• Work instruction: The result should be every line in the data below that carries the string "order".

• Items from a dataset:
-=-=-

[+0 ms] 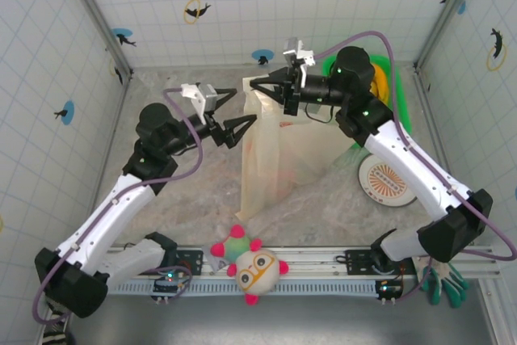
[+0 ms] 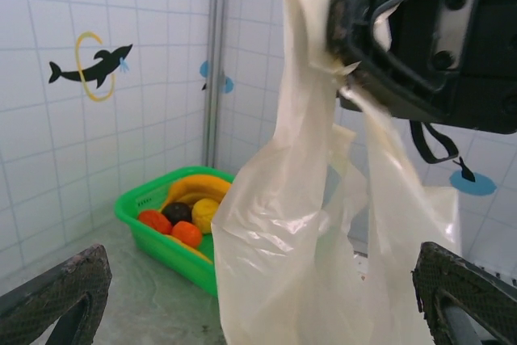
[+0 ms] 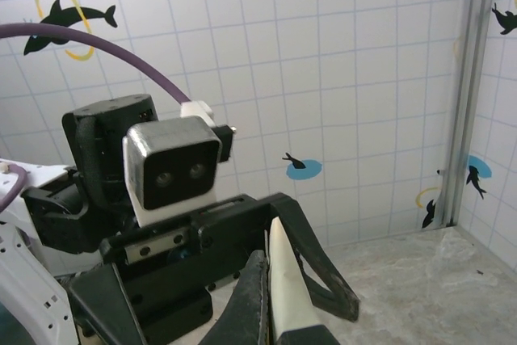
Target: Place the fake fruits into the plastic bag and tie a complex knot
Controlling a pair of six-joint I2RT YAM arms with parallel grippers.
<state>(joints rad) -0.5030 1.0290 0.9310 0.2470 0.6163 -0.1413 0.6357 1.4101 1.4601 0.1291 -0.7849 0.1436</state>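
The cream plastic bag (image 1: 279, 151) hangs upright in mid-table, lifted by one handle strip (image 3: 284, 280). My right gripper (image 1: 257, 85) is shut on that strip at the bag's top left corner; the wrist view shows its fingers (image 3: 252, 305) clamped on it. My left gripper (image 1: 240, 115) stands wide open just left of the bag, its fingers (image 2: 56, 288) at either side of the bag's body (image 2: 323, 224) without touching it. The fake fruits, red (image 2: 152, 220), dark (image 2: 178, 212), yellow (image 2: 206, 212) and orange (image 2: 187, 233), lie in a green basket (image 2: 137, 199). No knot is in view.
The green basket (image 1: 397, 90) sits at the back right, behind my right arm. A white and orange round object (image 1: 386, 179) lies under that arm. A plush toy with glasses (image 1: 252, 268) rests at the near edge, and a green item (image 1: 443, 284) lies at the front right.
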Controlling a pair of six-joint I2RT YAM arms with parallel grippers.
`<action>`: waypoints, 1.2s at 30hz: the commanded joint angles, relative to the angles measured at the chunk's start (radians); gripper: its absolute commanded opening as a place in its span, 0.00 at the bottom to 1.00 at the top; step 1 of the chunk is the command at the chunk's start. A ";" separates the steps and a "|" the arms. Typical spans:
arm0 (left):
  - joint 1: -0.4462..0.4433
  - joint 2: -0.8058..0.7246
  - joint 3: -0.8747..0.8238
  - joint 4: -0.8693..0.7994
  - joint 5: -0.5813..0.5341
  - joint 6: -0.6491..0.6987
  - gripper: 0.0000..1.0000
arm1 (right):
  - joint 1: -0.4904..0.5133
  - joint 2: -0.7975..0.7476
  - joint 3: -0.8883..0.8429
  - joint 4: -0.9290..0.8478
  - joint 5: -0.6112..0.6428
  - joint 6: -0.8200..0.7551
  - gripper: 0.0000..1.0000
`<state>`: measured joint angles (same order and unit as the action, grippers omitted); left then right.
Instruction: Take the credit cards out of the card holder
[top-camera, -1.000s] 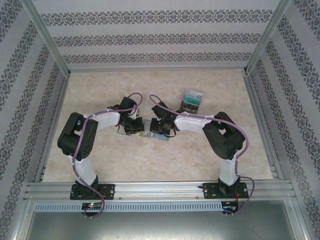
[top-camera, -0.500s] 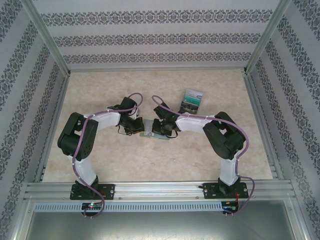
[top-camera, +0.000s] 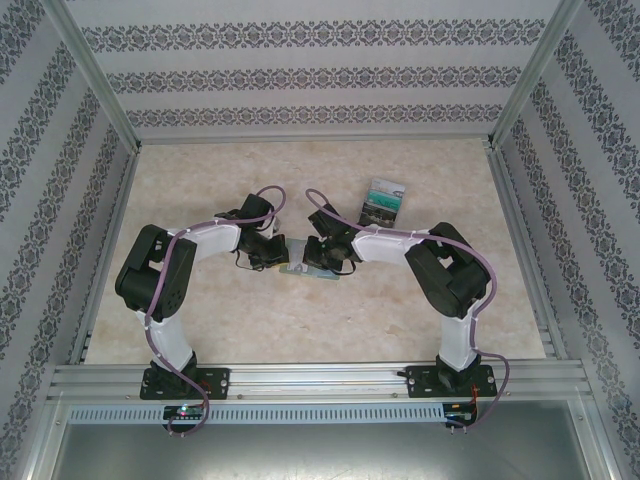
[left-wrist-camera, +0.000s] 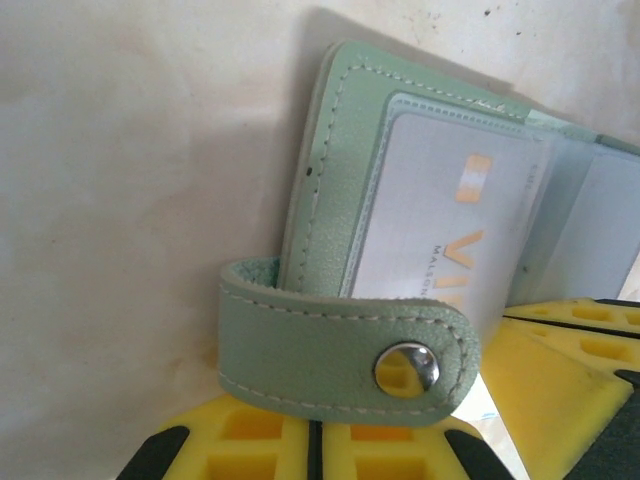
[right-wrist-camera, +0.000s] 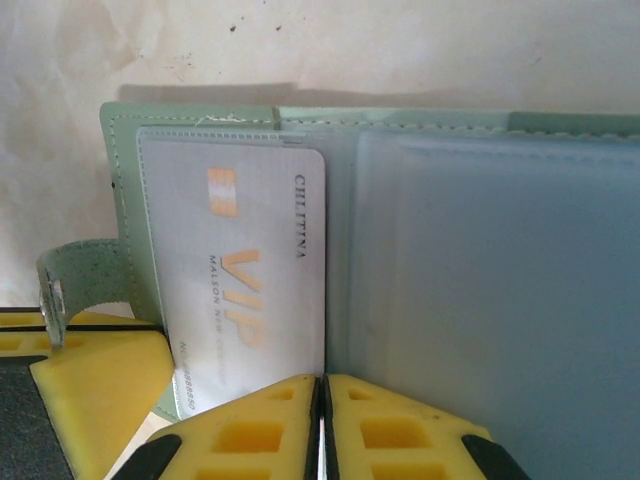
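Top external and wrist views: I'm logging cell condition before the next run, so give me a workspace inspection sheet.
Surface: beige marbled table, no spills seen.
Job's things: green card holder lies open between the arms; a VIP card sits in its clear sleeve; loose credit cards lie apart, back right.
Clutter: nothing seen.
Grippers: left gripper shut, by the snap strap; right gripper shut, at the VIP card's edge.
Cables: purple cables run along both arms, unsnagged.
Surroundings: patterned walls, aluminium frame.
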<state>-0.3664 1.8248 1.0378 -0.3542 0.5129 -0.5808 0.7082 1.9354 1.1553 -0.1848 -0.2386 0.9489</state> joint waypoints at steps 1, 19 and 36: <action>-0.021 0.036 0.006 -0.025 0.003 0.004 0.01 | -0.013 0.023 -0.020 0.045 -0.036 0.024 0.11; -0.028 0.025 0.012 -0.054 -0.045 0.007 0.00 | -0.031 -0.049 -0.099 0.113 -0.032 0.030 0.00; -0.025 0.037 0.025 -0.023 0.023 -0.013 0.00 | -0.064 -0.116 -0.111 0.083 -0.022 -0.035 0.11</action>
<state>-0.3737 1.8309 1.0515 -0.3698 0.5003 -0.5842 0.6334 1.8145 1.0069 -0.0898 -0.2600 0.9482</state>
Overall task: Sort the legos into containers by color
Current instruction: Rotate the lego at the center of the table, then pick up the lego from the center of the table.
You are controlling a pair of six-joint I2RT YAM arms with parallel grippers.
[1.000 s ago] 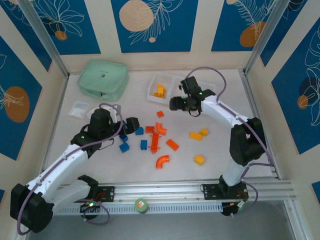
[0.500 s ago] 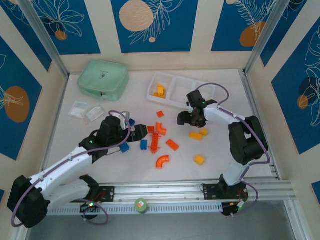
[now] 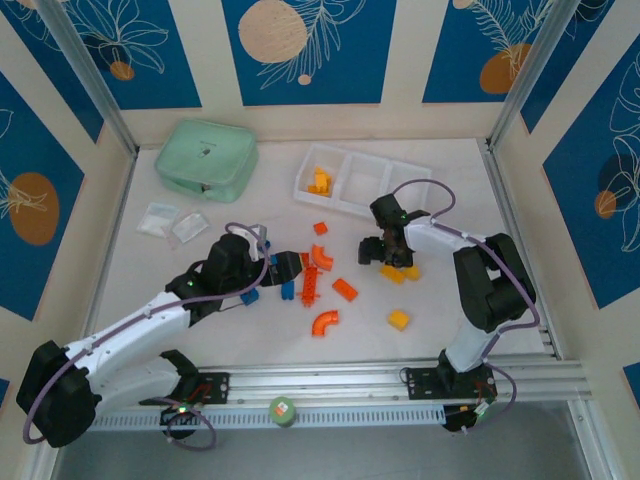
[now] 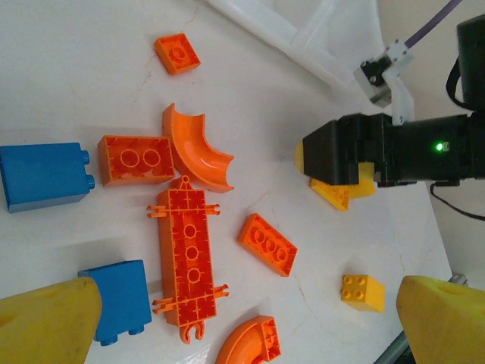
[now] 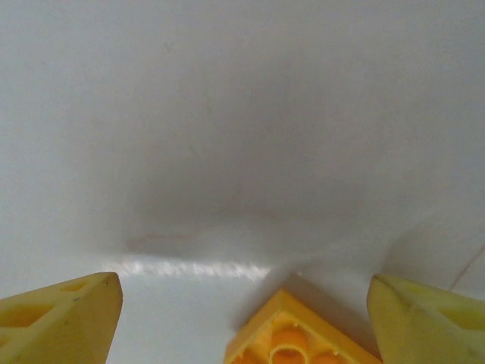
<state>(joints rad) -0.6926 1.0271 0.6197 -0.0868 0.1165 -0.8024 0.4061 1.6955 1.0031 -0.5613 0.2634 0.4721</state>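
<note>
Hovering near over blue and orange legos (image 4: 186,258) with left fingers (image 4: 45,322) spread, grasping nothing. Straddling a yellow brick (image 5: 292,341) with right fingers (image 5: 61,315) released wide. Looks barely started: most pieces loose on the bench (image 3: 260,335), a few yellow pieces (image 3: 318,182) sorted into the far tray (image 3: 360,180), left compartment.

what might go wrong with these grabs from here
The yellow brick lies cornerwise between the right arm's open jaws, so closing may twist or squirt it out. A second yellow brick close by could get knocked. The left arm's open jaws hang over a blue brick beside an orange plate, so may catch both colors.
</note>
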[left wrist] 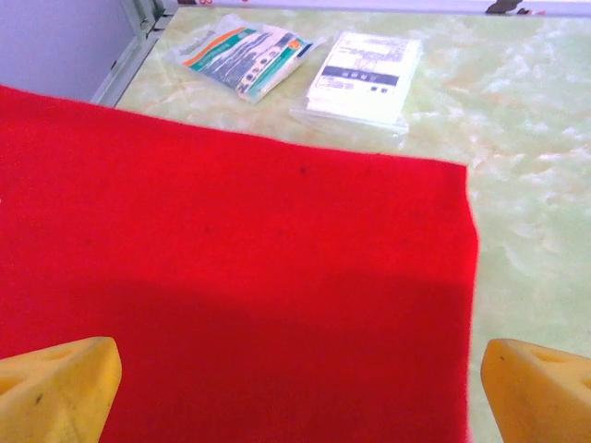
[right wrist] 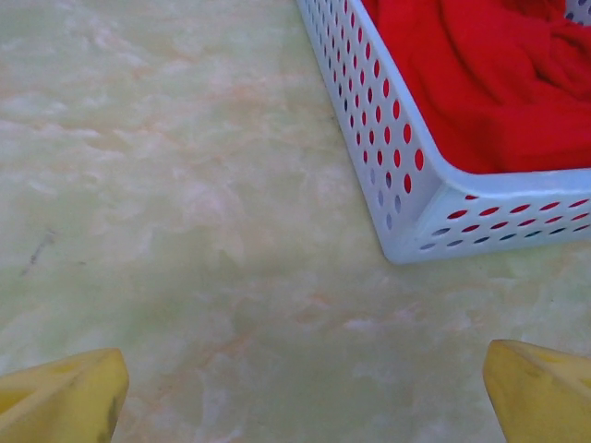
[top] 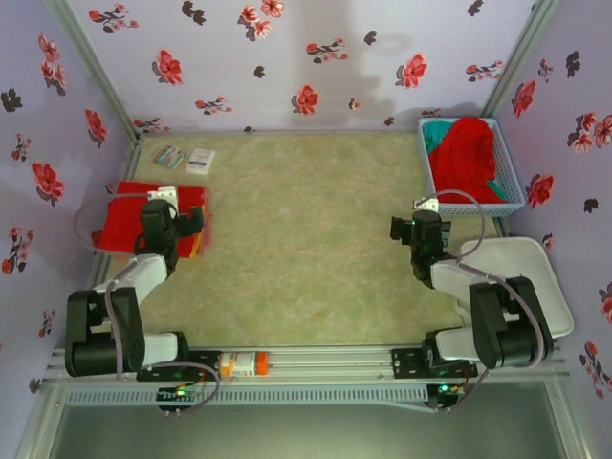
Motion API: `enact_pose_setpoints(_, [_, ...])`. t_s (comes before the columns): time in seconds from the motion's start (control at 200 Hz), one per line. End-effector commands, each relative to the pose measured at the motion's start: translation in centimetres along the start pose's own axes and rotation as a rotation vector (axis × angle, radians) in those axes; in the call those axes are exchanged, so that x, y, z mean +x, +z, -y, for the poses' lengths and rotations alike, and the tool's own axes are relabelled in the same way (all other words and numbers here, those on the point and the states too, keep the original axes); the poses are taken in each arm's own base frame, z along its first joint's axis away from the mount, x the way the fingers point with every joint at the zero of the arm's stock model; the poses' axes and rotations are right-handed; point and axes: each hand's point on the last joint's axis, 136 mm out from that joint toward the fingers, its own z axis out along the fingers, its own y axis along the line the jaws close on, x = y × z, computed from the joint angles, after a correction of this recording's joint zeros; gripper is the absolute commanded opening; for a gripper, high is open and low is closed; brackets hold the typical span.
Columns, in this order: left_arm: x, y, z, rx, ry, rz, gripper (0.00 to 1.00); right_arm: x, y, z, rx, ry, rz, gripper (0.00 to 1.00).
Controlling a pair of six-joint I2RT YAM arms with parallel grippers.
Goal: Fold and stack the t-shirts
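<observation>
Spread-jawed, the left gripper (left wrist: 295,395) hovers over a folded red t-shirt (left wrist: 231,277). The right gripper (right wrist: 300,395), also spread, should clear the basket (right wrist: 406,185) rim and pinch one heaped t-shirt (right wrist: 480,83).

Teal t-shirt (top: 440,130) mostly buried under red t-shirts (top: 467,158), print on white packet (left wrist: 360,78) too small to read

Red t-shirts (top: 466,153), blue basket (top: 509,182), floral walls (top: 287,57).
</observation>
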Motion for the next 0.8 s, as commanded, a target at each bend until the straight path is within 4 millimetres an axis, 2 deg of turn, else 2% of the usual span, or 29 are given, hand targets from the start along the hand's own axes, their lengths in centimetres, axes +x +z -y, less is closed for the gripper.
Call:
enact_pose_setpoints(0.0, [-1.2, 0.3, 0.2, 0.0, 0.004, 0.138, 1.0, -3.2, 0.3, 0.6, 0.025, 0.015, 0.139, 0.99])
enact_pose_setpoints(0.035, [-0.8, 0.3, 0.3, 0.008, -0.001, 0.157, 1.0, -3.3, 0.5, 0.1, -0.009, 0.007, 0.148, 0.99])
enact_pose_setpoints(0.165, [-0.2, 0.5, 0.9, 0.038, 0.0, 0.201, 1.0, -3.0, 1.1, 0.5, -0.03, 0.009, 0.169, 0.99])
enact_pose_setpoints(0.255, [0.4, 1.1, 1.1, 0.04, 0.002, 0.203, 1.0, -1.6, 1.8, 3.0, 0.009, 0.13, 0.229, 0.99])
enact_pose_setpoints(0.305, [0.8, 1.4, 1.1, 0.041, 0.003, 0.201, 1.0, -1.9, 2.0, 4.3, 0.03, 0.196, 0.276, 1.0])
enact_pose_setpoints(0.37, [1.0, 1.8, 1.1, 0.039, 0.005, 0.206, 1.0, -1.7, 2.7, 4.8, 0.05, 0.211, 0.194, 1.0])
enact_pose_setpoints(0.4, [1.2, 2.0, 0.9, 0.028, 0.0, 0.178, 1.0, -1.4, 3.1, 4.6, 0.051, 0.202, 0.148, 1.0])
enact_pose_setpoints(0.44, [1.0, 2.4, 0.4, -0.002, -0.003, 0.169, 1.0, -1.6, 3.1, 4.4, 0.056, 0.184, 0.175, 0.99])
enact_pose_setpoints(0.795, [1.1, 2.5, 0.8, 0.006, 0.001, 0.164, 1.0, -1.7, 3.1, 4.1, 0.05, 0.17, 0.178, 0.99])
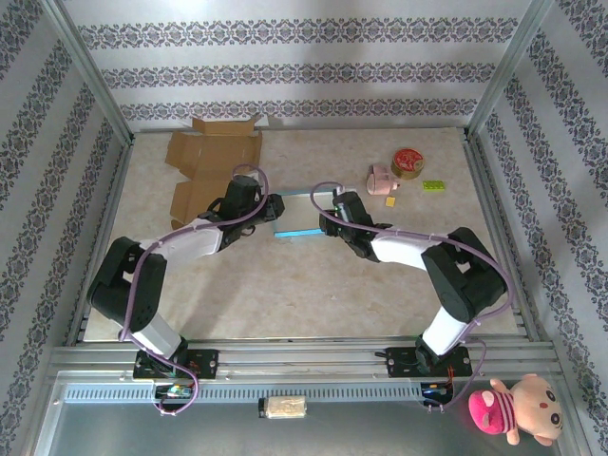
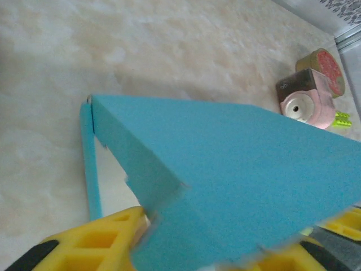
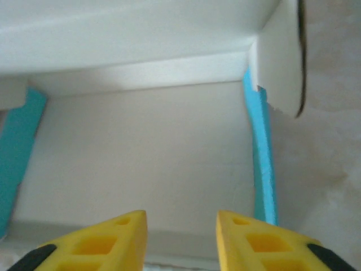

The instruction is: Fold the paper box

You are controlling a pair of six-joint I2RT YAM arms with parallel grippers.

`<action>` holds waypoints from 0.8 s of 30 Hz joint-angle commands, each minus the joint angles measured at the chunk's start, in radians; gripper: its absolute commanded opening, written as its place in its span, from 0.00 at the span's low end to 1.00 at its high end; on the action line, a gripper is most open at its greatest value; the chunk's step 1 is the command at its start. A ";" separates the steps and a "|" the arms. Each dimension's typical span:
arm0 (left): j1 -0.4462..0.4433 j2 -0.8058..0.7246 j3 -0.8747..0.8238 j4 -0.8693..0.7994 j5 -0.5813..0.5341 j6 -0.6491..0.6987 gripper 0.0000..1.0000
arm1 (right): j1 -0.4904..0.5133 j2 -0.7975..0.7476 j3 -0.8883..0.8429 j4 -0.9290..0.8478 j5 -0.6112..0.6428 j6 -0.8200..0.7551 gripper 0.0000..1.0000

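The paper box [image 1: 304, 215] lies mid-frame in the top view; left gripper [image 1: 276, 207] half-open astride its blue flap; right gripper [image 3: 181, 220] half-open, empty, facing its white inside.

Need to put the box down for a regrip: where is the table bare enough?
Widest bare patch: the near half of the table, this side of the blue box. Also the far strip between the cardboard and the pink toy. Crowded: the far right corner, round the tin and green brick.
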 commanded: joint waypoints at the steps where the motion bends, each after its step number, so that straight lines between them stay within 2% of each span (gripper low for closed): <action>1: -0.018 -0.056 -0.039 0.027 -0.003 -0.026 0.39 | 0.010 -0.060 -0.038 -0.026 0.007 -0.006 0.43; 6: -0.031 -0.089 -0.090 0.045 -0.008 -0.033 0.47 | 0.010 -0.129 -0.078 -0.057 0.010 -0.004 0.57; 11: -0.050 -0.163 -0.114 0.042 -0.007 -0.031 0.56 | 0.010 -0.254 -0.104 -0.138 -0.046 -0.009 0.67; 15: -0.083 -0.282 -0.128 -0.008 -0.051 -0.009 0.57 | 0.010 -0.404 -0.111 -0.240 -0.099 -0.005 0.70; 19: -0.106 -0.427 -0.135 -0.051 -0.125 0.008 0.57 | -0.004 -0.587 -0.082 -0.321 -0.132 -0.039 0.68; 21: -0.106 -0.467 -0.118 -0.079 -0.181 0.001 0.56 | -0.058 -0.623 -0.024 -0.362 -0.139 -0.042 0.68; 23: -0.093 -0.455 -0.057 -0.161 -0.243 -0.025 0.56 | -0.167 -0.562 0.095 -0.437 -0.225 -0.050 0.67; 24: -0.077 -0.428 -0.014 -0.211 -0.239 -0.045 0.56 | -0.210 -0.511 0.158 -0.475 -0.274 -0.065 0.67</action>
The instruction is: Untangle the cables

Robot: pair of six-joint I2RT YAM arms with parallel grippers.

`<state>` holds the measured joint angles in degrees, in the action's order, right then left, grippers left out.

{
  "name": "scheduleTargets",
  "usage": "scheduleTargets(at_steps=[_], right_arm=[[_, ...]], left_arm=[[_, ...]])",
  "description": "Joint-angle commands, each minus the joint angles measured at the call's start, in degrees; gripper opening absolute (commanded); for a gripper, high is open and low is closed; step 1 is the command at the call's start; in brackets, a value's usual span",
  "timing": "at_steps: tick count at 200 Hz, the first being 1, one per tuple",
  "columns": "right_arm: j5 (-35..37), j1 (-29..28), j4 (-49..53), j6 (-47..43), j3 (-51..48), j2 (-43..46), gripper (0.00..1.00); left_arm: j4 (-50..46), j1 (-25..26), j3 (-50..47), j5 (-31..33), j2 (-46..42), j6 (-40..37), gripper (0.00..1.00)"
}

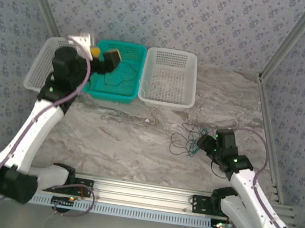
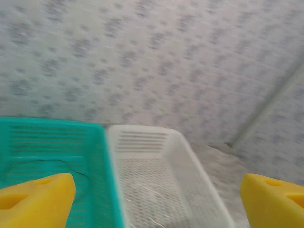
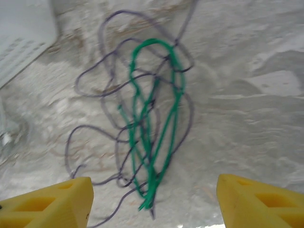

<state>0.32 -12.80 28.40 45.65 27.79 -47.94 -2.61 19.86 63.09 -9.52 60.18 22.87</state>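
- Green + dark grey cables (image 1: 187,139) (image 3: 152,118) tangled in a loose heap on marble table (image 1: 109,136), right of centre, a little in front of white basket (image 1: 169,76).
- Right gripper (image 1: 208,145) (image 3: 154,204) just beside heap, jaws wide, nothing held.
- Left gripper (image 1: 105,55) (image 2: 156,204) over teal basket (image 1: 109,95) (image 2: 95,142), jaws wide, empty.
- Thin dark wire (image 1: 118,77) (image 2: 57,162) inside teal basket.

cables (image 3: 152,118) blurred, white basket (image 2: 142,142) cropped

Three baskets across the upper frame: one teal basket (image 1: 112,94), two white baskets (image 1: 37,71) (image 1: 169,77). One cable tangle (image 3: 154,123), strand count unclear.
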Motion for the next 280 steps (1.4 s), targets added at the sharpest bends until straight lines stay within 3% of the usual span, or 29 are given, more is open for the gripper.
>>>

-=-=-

• Answer area:
`<state>`: measured joint angles (same order and unit as the action, grippers omitted); left then right.
Columns, in this order: left_arm: x, y, z, rx, ry, rz, gripper (0.00 to 1.00); right_arm: x, y, z, rx, ry, rz, gripper (0.00 to 1.00).
`<state>` holds the measured joint angles in degrees, in the action's order, right then left, grippers left out.

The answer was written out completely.